Weekly Market Review 02/26/10

The markets continued to gyrate this week as investors remained fearful of issues related to European debt specifically the debt related to Greece and Spain.  The Euro after facing heaving selling pressure mid week was able to bounce and finish up the week with a slight gain.  The S&P 500 Index as well faced a large push to the downside, only to finish the week with a small loss. The first bit of news the markets needed to digest on Monday was that the Dutch government collapsed over the weekend as the Labor Party withdrew from the government as it refused to agree to the NATO request to extend Dutch troops stay in Afghanistan.  The spread between Dutch and German 2-year and 10-year bonds was flat Monday, suggesting no real market impact.    It is the fifth Dutch government to falter since 2002.

On Tuesday, the equity markets where on the defensive today as investors sold riskier assets after the conference board release much worse than expected confidence number in the United States.  The S&P 500 index fell 13 points below 1100 to 1094.  Gasoline dropped 5 cents per gallon or 2.4%, and the dollar strengthened against most major currencies.

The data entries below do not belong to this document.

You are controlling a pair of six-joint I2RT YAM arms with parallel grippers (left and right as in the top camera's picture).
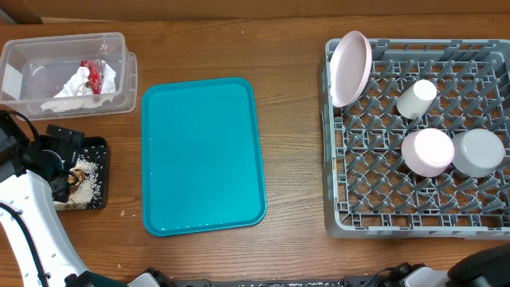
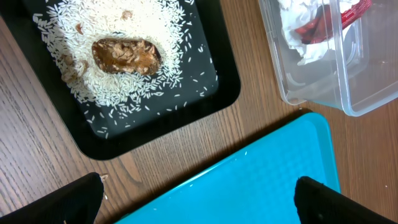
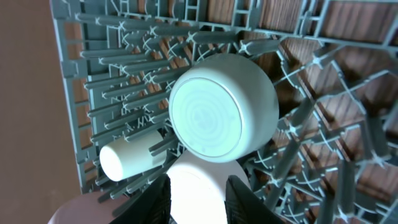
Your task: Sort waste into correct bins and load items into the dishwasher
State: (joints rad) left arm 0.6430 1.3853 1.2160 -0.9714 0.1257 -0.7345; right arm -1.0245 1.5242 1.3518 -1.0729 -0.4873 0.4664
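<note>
Rack [image 1: 374,195], at 3 o'clock on the table [image 1: 295,48]: loaded. Plate [image 1: 351,68] stands on edge at the rack's 11 o'clock corner. Cup [image 1: 417,98] lies tilted among the pegs toward 12. Pink bowl [image 1: 428,151] and grey bowl [image 1: 478,151] sit upside down side by side near 3, apparently touching.

Tub [image 1: 32,80], at 10 o'clock, holds napkin [image 1: 78,84] and wrapper [image 1: 94,73]. Black tray [image 2: 205,93], at 8 o'clock, holds rice [image 2: 112,25] and lump [image 2: 126,56]. Teal tray [image 1: 203,155], at centre, carries nothing.

Left gripper [image 2: 199,202]: jaws wide and empty, hanging above the strip between black tray and teal tray. Right gripper [image 3: 198,199]: jaws partly parted, with the pink bowl showing in the gap. No grip is evident, and contact cannot be confirmed.

Assessment: sorting and loading appear complete. The step in hand looks like the right arm's release and exit. Recommend spreading the jaws fully before moving, then drawing straight away from the bowl and clear of the pegs, so neither bowl is nudged or tipped.
</note>
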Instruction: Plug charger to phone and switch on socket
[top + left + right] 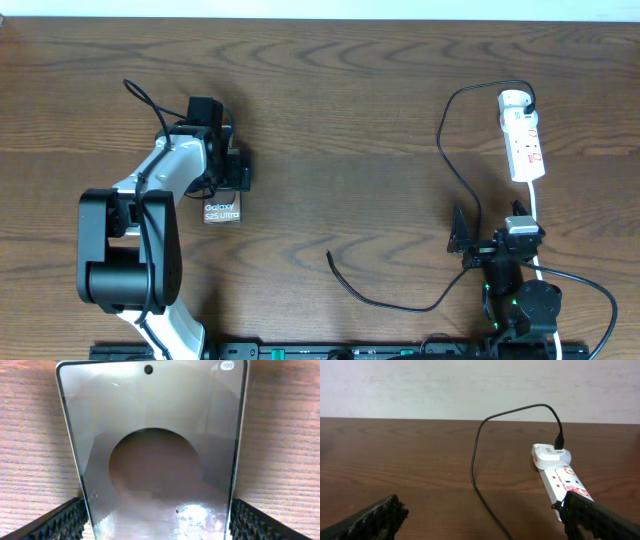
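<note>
1. Dark wood table (350, 120) under two arms, with a pale wall (420, 385) behind its far edge.
2. Phone (221, 211): it lies flat on the robot's left with its long axis running from the near edge toward the far edge. From above only the lettered near end shows, and the rest is hidden under the left arm.
3. Left gripper (157, 502): it is set astride the phone, with the pads (60, 522) just beside the two long edges. Whether they already press on the edges cannot be told.
4. Socket (522, 135): it lies on the robot's right, with its long axis also near-to-far. The charger (441, 140) is plugged in at its far end.
5. Charger cable: it loops left from the plug, passes just beside the right gripper (463, 240), sweeps along the near edge and turns back up. Its tip (329, 254) lies loose on bare wood between the two arms.
6. Right gripper: its jaws are spread wide and nothing is between them. The socket lies ahead of it toward the far edge.
7. Relation that decides the next move: the tip lies to the right of the phone and slightly nearer the near edge, well apart from it. It is roughly midway between the grippers. The right arm is the free one, so it probably has to carry the tip leftward to a short end of the phone. No view shows the port.
</note>
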Controlling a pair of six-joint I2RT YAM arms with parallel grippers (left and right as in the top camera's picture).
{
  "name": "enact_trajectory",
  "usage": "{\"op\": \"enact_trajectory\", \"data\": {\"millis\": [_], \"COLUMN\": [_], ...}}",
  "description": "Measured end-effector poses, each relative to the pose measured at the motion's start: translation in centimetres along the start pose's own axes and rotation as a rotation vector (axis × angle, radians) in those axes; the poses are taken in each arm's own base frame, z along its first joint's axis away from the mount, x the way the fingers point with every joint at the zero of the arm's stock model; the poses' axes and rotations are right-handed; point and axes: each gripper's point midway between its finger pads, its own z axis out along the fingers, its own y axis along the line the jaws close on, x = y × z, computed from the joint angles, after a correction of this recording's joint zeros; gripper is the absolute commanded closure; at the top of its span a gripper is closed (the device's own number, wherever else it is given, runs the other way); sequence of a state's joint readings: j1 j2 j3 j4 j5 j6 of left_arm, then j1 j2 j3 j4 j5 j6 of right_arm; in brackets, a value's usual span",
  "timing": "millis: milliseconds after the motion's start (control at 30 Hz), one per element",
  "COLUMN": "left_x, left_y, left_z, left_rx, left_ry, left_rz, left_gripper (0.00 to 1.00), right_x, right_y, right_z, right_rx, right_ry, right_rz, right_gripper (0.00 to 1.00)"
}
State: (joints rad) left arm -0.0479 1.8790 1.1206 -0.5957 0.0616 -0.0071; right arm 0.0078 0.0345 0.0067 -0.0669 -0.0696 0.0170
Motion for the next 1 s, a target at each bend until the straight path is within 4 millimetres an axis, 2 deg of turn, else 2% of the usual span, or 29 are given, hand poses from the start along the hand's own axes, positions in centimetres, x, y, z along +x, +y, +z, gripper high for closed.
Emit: {"op": "enact_trajectory", "data": {"millis": [400, 567, 1000], "left_x": [0.01, 0.00, -0.04], "left_y": [-0.01, 0.07, 0.06], "left_z": [0.00, 0.00, 0.00], "left_rx": [0.001, -0.001, 0.000], "left_ry": [0.000, 0.000, -0.002], "left_rz": [0.003, 0.003, 0.003], "left_gripper": [0.12, 0.18, 0.21], "right_x": [0.00, 0.00, 0.00], "right_y": [0.00, 0.00, 0.00], "right_z": [0.00, 0.00, 0.00], "right_rx": [0.000, 0.000, 0.000], "right_ry": [0.000, 0.000, 0.000], "right_rz": [0.000, 0.000, 0.000], "right_gripper": [0.01, 0.01, 0.01]}}
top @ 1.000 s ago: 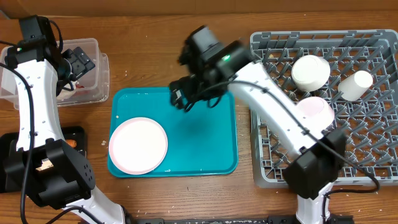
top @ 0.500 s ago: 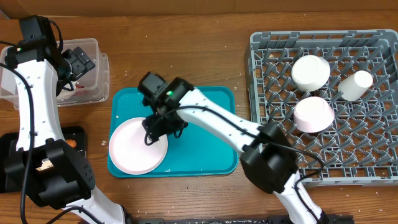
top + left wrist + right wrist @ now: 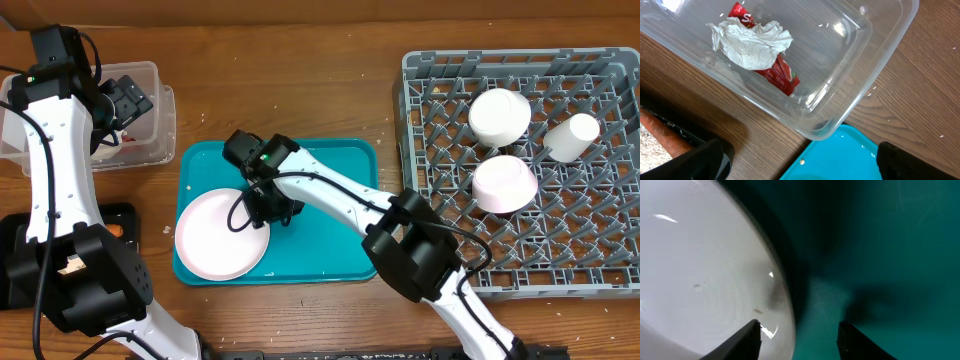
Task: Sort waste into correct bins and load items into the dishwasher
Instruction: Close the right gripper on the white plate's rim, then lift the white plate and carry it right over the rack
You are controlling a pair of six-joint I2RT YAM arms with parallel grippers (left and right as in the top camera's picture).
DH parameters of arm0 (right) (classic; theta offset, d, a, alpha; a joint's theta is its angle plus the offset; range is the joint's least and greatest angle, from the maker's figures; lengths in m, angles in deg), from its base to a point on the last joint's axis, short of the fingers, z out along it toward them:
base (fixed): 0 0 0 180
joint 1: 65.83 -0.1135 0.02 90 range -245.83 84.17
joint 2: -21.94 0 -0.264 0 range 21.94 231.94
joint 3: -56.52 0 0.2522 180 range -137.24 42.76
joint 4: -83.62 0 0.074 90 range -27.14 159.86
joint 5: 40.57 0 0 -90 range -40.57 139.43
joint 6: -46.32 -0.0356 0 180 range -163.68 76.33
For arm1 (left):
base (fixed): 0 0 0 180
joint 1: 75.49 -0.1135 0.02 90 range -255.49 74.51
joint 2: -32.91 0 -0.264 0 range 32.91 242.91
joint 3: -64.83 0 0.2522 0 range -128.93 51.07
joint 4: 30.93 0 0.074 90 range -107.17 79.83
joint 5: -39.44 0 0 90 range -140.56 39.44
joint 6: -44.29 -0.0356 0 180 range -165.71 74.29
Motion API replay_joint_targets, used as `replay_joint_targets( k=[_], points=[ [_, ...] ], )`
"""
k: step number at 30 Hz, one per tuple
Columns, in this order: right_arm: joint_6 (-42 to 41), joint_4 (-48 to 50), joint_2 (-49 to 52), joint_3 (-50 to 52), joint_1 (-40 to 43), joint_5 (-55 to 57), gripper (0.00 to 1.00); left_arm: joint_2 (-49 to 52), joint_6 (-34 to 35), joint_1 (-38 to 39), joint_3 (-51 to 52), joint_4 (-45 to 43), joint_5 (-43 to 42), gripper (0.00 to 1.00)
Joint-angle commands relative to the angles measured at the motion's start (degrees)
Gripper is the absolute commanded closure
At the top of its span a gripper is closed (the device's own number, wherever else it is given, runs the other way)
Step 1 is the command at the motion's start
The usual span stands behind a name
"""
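Observation:
The pinkish-white plate [image 3: 222, 234] lies on the left half of the teal tray [image 3: 330, 240]. My right gripper [image 3: 262, 210] is low at the plate's right edge, open. In the right wrist view one finger is over the plate [image 3: 700, 270] and the other over the tray [image 3: 890, 240], with the rim between them. My left gripper [image 3: 125, 100] hangs open and empty over the clear tub [image 3: 150, 150]. Inside the tub [image 3: 860, 95] lie the crumpled napkin [image 3: 752, 42] and red wrapper [image 3: 780, 75]. The carrot [image 3: 662, 135] lies in the black tray [image 3: 125, 212].
At the right, the grey dish rack [image 3: 440, 270] holds a white bowl [image 3: 500, 116], a pinkish bowl [image 3: 505, 183] and a white cup [image 3: 572, 137]. A small crumb [image 3: 802, 161] sits on the teal tray's corner. Bare wood lies between tub, tray and rack.
My right arm swung from above the tray's upper middle down and left to the plate's right edge, and its jaws narrowed. The left arm has not moved.

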Motion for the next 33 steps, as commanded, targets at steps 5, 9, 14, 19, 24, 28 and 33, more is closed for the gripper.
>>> replay_joint_targets(
  k=[5,9,14,19,24,28,33],
  points=[
    [-2.8,-0.6,2.7,0.5,0.0,3.7,0.62,-0.7,-0.6,0.1,-1.4,-0.2,1.0,0.0],
    [-4.1,-2.0,2.7,0.3,0.5,6.8,0.75,-0.7,-0.7,0.1,-1.4,-0.2,1.0,0.0],
    [-5.5,-4.2,2.1,0.0,2.6,6.8,0.96,-0.7,-0.7,0.1,-1.4,-0.2,1.0,0.0],
    [-5.5,-6.3,0.5,-1.5,6.0,6.8,0.96,-0.7,-0.7,0.1,-1.4,-0.2,1.0,0.0],
    [-5.6,-12.7,-3.3,-4.8,10.6,10.9,0.96,-0.7,-0.7,0.1,-1.4,-0.2,1.0,0.0],
    [-7.2,-19.0,-8.8,-7.5,15.5,20.8,0.96,-0.7,-0.6,0.1,-1.4,-0.2,1.0,0.0],
    [-6.7,-22.1,-18.9,-8.0,23.6,28.5,0.96,-0.7,-0.7,0.1,-1.4,-0.2,1.0,0.0]
  ],
)
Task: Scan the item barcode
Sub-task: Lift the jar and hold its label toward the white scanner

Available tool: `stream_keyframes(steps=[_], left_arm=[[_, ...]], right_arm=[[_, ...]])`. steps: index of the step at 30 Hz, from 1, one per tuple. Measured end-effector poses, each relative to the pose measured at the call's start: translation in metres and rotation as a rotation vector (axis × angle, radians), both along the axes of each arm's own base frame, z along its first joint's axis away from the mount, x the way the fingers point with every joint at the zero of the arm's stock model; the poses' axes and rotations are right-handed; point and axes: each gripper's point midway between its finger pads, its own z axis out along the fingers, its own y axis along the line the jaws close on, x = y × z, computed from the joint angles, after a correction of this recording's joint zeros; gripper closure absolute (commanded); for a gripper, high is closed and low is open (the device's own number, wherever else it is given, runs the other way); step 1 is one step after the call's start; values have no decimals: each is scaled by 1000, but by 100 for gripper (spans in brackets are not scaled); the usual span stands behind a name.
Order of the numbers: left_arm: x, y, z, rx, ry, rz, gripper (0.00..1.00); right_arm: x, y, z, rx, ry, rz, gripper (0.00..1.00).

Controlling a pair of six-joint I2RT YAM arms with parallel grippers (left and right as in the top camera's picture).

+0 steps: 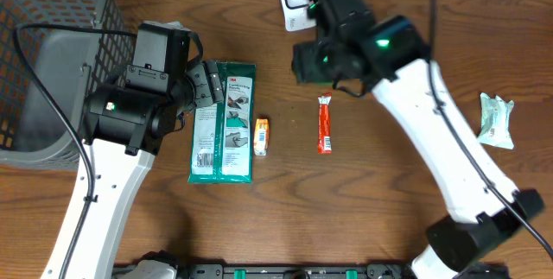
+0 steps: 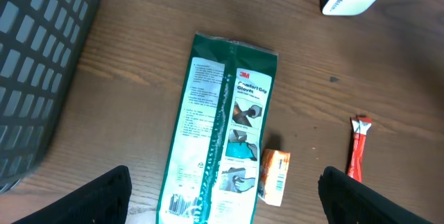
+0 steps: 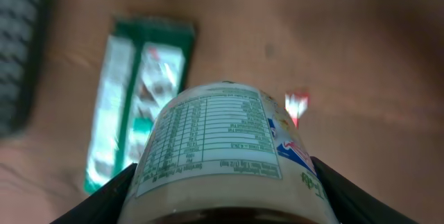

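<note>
We have the bottle [image 3: 222,134] pinched in the right gripper [image 3: 223,207], a finger pressed on either side. Its nutrition panel is turned up toward the wrist camera, and no barcode shows to us. The bottle's long axis seems to run out ahead of the fingers. The white scanner [image 1: 295,1] stands just far-left of that gripper, near the far edge of the table [image 1: 363,210], so the right arm is plainly the nearer one. We reckon a short swing and a wrist roll is called for. The left gripper [image 2: 223,200] hangs spread wide over the 3M gloves pack [image 1: 223,122], well apart from that path.
</note>
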Motion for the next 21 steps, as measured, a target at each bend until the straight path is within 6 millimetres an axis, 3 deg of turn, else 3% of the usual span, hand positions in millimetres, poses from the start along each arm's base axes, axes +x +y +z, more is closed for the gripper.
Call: stream_keyframes(steps=[3, 11, 16, 21], left_arm=[[0, 0, 0, 0, 0, 0, 14], [0, 0, 0, 0, 0, 0, 13], [0, 0, 0, 0, 0, 0, 14], [0, 0, 0, 0, 0, 0, 14]], right_arm=[[20, -3, 29, 51, -114, -20, 62], [66, -5, 63, 116, -324, -72, 66], [95, 3, 61, 108, -402, -85, 67], [137, 17, 36, 77, -472, -72, 70]])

The confidence number took the markets by surprise.  The Conference Board, a private research group, said its index of consumer confidence declined to 46.0 this month, from a revised 56.5 in January, first reported as 55.9. The February reading was far below the 54.8 expected by economists surveyed. The present situation index, a gauge of consumers’ assessment of current economic conditions, fell to 19.4 this month from 25.2 in January, originally reported as 25.0. The February index was the lowest in 27 years.  Consumer expectations for economic activity over the next six months dropped to 63.8 from a revised 77.3, first reported as 76.5.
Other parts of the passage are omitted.